Appel à contributions : Language Diversity in Amdo: Changes and Challenges

Le projet Amdo Research Network’s Mapping Amdo Series annonce la publication du prochain volume et lance un appel à contributions :

Language Diversity in Amdo: Changes and Challenges. Mapping Amdo Series

Détails du projet de publication :

The Amdo region is an area of language contact and extreme linguistic diversity: across centuries Chinese, Tibetan, Mongolic, and Turkic languages have developed similar features, and their communities have come to share similar lifestyles and cultural practices. In this context of multidirectional contact, Amdo Tibetan has historically served as a major lingua franca and motivator of linguistic convergence (Dwyer, 1995; Slater, 2003; Janhunen, 2007). And, Tibetan communities played a role influencing the area’s lifecycles practices, folklore, and architecture (Dwyer, 2013).
However, recent socioeconomic changes have reformulated these processes of multidirectional change. In the last decades, Amdo’s urban centres and rural areas have been increasingly involved in the Chinese state’s economic and social development projects. Due to new opportunities (and imperatives) to participate in mainstream education and market labor, Standard Chinese has affirmed itself in Amdo as the language of modernity and social mobility. This linguistic hierarchy can be summarized as distinguishing the high status at the national level (i.e. Standard Chinese); languages officially recognized in the region and taught at schools in autonomous prefectures (i.e.

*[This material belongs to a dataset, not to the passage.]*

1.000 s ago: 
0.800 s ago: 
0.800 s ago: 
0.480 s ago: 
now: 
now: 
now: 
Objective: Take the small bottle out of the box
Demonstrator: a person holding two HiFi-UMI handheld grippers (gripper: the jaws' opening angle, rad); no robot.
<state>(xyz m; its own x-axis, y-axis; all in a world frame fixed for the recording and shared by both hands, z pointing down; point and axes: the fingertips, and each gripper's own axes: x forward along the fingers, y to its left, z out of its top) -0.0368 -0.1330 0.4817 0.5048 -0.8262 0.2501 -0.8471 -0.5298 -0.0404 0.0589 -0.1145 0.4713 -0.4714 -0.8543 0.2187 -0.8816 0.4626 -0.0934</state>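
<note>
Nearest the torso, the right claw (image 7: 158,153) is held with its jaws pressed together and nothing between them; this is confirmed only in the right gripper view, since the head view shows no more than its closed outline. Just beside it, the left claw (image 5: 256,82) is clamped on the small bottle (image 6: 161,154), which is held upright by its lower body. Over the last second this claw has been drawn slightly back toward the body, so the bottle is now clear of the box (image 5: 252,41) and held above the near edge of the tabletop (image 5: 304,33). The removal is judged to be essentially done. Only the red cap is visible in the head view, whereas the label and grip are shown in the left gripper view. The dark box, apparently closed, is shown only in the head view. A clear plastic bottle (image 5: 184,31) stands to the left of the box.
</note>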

Tibetan); endangered languages officially recognized but practically not supported by the State (i.e. Salar and Monguor); and languages not officially recognized (i.e. Wutun) (Dwyer, 1998).
Currently, several languages in Amdo are endangered (Roche and Suzuki, 2018), Tibetan is the language of cultural identification for a range of ethnolinguistic communities including the Baonan and Wutun, and bilingualism is becoming a common phenomenon. So far, new state policies of “bilingual education” that, in reality, promote Standard Chinese have spared minority autonomous areas. However, from time to time officials criticize a low mastery of the national language and call for increasing the role of Chinese in education even in autonomous prefectures and counties (Dak Lhagyal, 2019). Besides the local dynamics of language interactions, Amdo communities are in contact with non-local languages. Tibetan and Tibetanized communities read and listen to different varieties of Tibetan, Hui and Salar communities take classes in Arabic, and English is, together with Standard Chinese, a language that offers more possibilities for socioeconomic opportunities.
This book will explore the complex language dynamics that shape Amdo’s internal ethnolinguistic diversity. It takes into account patterns of power, language contact, and mobility that crosscut the local and global levels. Because language change influences identity, it is necessary to document multiple vectors of sociolinguistic transformation. When examining the intersections between changing languages and identities, we ask: How are language and literacy practices used to negotiate inheritance and identity? How do new educational policies and choices, prestige, and language contact shape the structure and use of the languages? And, in whatways can languages with lower status survive in the linguistic repertoire of their speakers?
The proposed publication gathers multidisciplinary contributions from as linguistics, linguistic anthropology, language policy, education, and literature. We welcome contributions that address linguistic diversity through an ethnographic consideration of local perspectives on language, history, and culture. The editors will choose contributions based on the volume theme, in addition to an ethical commitment to centering local representations of language and identity in the region.

Détails pratiques de la publication :
Date limite pour envoyer sa contribution (maximum 500 mots) : 31 janvier 2021
Les propositions sont à envoyer à Giulia Cabras (cabras@orient.cas.cz) et Shannon Ward (shannon.ward@ubc.ca).
Notification d’acceptation : 15 février 2021
Envoi des articles : début juin 2021

La publication du volume est prévue pour 2022.